Three lawyers! Three directions! In Wilmington, Del., Jerry Herlihy is completing his sixth year on the state municipal court bench. In Chelmsford, Mass., John Steele is eagerly anticipating increased earnings in fiscal '95 for his startup company, MRS Technology Inc. And in Los Angeles, John Westwater, senior VP, U.S. Trust Cos. of California, was named among 100 most influential executives by Los Angeles Business Journal.
Jerry Herlihy, one of three '63s who are judges, is not known for leniency. He has sentenced three convicted murderers to death. All are on appeal. He also handles civil cases, notably ones pertaining to environmental cleanup. Earlier Jerry was counselor to the governor and helped restructure the state government from a loose group of commissions to a centralized cabinet form. He's also had his own practice with his brother Thomas '57 and late father Thomas jr.'26. APenn Law School grad, Jerry is married to Mary Ann and has two children, Thomas 11 and Catherine 7.

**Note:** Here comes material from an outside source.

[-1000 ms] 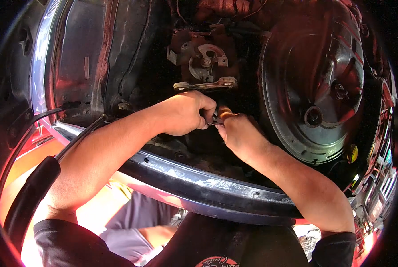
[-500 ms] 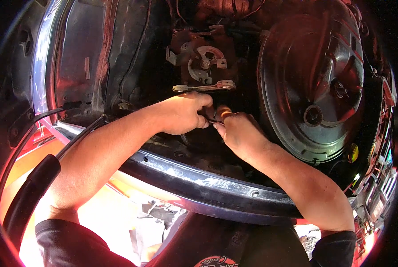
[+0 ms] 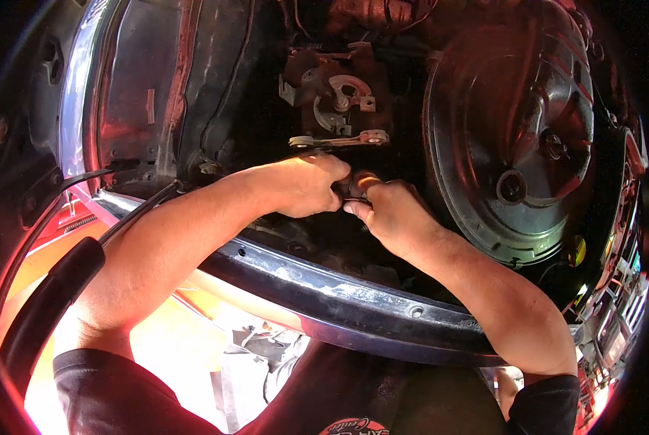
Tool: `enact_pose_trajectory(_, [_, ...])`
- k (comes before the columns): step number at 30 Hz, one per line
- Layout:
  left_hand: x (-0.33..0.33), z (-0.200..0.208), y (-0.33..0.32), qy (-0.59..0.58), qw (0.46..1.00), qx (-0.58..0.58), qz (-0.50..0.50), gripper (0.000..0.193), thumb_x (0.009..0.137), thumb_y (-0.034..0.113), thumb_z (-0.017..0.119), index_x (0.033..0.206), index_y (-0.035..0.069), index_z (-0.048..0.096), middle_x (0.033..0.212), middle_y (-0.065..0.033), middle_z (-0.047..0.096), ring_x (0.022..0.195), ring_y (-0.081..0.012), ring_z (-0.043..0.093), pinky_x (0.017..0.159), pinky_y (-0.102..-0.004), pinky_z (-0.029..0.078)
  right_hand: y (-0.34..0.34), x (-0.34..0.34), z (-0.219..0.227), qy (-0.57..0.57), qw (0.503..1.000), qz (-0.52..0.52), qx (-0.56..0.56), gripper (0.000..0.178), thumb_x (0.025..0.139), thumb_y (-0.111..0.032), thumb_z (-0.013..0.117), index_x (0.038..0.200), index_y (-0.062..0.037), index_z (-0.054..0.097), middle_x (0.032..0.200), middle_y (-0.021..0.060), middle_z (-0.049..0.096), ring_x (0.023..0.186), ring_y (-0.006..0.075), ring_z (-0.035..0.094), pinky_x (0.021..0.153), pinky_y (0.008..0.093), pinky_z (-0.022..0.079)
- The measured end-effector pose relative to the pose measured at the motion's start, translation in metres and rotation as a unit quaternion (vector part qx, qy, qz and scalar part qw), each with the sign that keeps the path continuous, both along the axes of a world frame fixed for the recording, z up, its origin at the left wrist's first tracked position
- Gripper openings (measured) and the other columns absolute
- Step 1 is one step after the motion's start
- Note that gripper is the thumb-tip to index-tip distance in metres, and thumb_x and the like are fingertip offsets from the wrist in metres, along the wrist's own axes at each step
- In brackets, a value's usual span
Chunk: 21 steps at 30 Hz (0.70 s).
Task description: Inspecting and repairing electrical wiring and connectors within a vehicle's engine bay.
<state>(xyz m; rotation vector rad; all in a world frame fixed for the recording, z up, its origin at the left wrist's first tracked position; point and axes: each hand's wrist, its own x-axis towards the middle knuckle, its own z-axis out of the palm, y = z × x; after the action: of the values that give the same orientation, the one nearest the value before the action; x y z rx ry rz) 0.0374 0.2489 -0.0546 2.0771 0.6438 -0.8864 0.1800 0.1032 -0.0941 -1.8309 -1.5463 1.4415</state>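
My left hand [image 3: 306,185] and my right hand [image 3: 395,212] meet in the middle of a dark car-body cavity. Both have their fingers pinched together. Between the fingertips is a small, thin, dark piece [image 3: 353,200], too shadowed for me to tell its kind; both hands seem to grip it. Just beyond my left hand lies a flat metal link arm [image 3: 339,139] with a round joint at each end. Farther back, a rusty bracket plate [image 3: 317,98] carries a curved metal quadrant [image 3: 351,98]. What lies beneath my fingers is hidden in shadow.
A large round black metal housing [image 3: 477,156] fills the right side. The body's shiny painted edge [image 3: 339,297] runs beneath my forearms. At the left, a black strut [image 3: 63,290] slants beside my left arm. A thin cable [image 3: 230,80] runs along the left inner panel.
The whole view has shifted slightly, with things sitting a little farther right. My hands stay together on the small piece, and my right thumb has moved slightly.
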Motion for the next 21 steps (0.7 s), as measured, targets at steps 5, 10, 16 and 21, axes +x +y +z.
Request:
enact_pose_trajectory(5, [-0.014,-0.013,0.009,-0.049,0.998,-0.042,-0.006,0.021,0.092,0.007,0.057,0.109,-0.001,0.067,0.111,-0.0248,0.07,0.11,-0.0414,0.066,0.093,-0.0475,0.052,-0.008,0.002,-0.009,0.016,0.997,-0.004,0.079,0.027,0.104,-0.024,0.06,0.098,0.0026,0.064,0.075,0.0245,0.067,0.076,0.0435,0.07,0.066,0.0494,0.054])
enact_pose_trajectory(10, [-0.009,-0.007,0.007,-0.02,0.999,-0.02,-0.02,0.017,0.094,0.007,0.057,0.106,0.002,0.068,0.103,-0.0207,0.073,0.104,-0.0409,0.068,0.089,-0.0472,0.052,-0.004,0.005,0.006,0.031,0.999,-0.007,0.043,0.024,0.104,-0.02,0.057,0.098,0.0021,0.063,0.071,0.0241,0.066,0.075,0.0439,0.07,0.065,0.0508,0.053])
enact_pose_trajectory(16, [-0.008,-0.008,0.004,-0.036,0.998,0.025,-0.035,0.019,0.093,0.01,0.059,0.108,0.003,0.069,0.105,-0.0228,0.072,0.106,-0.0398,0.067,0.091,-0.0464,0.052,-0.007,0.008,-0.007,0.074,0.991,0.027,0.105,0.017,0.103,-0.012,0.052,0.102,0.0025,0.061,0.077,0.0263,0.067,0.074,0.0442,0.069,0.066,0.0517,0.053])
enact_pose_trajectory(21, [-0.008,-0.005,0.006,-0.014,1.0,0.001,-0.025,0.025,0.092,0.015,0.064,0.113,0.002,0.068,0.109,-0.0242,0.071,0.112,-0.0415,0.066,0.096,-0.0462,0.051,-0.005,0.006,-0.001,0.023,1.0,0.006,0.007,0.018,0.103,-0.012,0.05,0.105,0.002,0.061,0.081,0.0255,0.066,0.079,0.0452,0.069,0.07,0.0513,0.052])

John Steele got to be vice president of his own $20 million public company the hard way. A Vietnam veteran, he found a job through the Dartmouth placement office with GenRad Inc., a Massachusetts manufacturer of silicon-chip testing equipment. John went to law school nights and became the company's first general counsel, helping to take GenRad public in the seventies. But business turned sour for GenRad when its major customers—IBM, Digital, Wang, etc.—floundered in the early eighties. So John and five others started up MRS Technology Inc., Chelmsford, Mass., which makes a hot machine called the "wafer stepper" for customers such as Sony, Xerox, and, yes, IBM, among others. The wafer stepper is used to make chips for laptop-computer panel displays. Future applications include desktop computers and televisions. MRS is traded on the NASDAQ. John and Carole live in Concord. Son Neal sells electronic equipment; Adam is an accountant; and Amy is studying journalism.
Following stints with Korn Ferry and Spencer Stuart, two of the nation's premier headhunting firms, John Westwater focuses these days on helping clients plan and probate estates as head of the personal trusts and estates department at U.S. Trust in L.A. "If people aren't careful, inheritance can sometimes be more a burden than a benefit," says John who doubled the department and tripled its revenue in two years. He practiced law for 18 years in L.A. and lives in Hancock Park with wife Chris. Daughters Laura and Angela are with Koll Real Estate in L.A.
College athletics have become the specialty of Gene Kersey's 16 year old fundraising consulting concern in Bethesda, Md. It helps build markets and develop programs for such clients as Virginia Tech, Franklin & Marshall, Ohio State, and Tennessee. Through a system of alumni and boosters and other tactics, Gene helps schools triple their athletic fandraising. Previously he was professor of political science at Minnesota. Gene and Lolly have two kids, Andrew '94, a film producer in L.A., and Chris, an Emory University med student.
Jim Friedman, partner at Cleveland's Benesch, Friedlander, Coplan & Aronoff, again was named to The Best Lawyers in America. J. Ernest Nunnally, former Dartmouth development officer and currently director of development at Caltech in Pasadena, was appointed a trustee of the Polytechnic School in that city. Ernest is an adopted member of our class.